Non pensavo potesse capitarmi di peggio che essere sottratto alla roccia.
Invece, venni trascinato fuori come in un brutto sogno, dall’acqua fredda e chiara.
Tutto divenne sbiadito, confuso. Respirare si trasformò nel mio peggior incubo.
Desideravo solo il liquido abbraccio del mare per continuare a vivere. Bramavo il tocco soffice come velluto della sabbia sotto le mie ventose, avide di morbidezza.

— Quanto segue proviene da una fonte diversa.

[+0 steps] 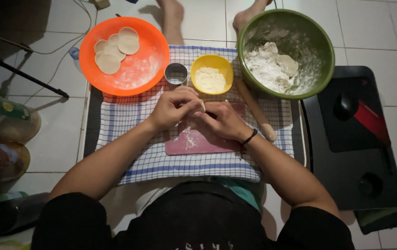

Cercavo i colori dei miei fondali, quel caleidoscopio sfavillante di rosso, rosa, arancio e la danza delle alghe al ritmo della corrente, leggere e flessuose come fili d’erba scossi dal vento.
Apparve davanti a me un’ombra scura come la notte, un uomo malvagio mi artigliò la testa con entrambe le mani, le sue dita parevano spilli.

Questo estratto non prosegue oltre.